Participate in mild exercise while waiting to get acclimatized to altitude

  • Walking at a slow pace is extremely beneficial for speeding up the acclimatization process. It prevents blood and qi stagnation and sudden deficiencies.

Counterbalance qi and blood deficiencies beforehand with acupuncture and herbal formulas.

  • Tonify spleen, stomach, heart, lung and kidney beforehand, and gradually increase the frequency above 10,000 feet.
  • If the individual tends to be yang deficient, tonify yang beforehand, and continue the entire trip.

In conclusion, altitude sickness can be prevented by being aware and educated about altitude differences and how the body responds physiologically (Western) and energetically (Eastern). If an individual does get altitude sickness, steps can be taken synergistically that can provide a speedy recovery without spoiling the fun. For those of you who are snowbirds, be safe and play smart!

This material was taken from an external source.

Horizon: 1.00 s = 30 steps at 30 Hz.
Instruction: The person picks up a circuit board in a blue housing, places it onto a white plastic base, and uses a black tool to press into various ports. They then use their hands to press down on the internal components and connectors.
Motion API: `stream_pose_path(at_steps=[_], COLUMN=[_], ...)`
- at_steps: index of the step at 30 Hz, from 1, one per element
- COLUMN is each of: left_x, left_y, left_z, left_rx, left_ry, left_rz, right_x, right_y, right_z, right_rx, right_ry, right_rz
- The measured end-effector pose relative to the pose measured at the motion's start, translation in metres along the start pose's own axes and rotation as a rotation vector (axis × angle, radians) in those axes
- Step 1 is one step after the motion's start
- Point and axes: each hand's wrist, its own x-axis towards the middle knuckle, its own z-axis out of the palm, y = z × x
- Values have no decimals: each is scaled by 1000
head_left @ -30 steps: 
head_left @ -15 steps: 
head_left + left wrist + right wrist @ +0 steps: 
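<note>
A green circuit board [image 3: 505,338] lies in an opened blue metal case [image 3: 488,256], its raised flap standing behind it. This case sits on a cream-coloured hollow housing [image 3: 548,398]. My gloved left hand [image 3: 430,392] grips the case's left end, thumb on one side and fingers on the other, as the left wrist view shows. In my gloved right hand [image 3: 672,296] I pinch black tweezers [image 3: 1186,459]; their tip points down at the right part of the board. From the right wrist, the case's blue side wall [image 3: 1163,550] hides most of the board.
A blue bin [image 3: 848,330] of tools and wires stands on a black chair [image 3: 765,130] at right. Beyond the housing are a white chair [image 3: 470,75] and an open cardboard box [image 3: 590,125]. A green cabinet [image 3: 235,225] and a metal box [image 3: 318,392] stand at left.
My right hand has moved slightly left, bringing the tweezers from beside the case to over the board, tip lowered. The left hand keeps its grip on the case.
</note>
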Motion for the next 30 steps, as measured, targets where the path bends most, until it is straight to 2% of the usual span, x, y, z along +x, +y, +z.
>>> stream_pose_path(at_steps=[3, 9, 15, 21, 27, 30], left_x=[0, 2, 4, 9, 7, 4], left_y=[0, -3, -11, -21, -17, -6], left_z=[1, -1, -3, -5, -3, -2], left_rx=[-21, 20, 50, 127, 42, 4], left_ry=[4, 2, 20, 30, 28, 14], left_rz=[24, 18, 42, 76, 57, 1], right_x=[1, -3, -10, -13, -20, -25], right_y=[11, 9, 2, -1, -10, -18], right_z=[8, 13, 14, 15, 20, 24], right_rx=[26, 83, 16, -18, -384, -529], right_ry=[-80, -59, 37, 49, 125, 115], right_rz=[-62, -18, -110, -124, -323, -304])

Acupuncture Points Used to Treat This Condition Traditional Base Formulas
Spleen Qi Deficiency -- R4, R12, ST28, ST36 moxa/tonify SJ6, SP6, SP9 (damp accumulation) sedate Six Gentleman (liu jun zi tang)
Six Gentleman with aucklandia (xiang sha liu jun zi tang)
Alternate -- D4, D6, UB20, UB22, UB23, UB29 moxa/tonify; LI10, SP6 sedate  
LG Qi Deficiency -- LG5, LG7 tonify Tonify Lung Decoction (bu fei tang) or Restore the Spleen Decoction (gui pi tang)
HT Qi Deficiency -- HT7 tonify Eight Treasures Decoction (ba zhen tang)
SP Yang Deficiency -- Add points LI10, SP6 sedate Tonify the Middle and Augment the Qi Decoction (bu zhong yi qi tang)
K Yang Deficiency -- Add points K1, K2 moxa Kidney Qi Pills (jin gui shen qi wan)

References

  1. Xinnong, Cheng (chief editor). Chinese Acupuncture and Moxibuston. Beijing: Foreign Languages Press, 1990.
  2. Maciocoa, Giovanni. Foundations of Chinese Medicine. New York: Churchill Livingstone, 1989.
  3. Kaptchuk, Ted. The Web That Has No Weaver. Ontario: Congdon & Weed, 1983.
  4. Wiseman, Nigel; Ellis, Andrew. Fundamentals of Chinese Medicine. Brookline: Paradigm, 1985.
  5. Mao-Liang, Qiu. Chinese Acupuncture and Moxabustion. New York: Churchill Livingstone, 1993.
  6. Ross, Jeremy. Acupuncture Point Combinations. New York: Churchill Livingstone, 1995.
  7. Bensky D, Barolet R. Chinese Herbal Medicine: Formulas & Strategies. Seattle: Eastland Press, 1990.
  8. Yeung, Hin-che. Handbook of Chinese Herbal Formulas: Chinese Materia Medica. Rosemead: Institute of Chinese Medicine, 1996.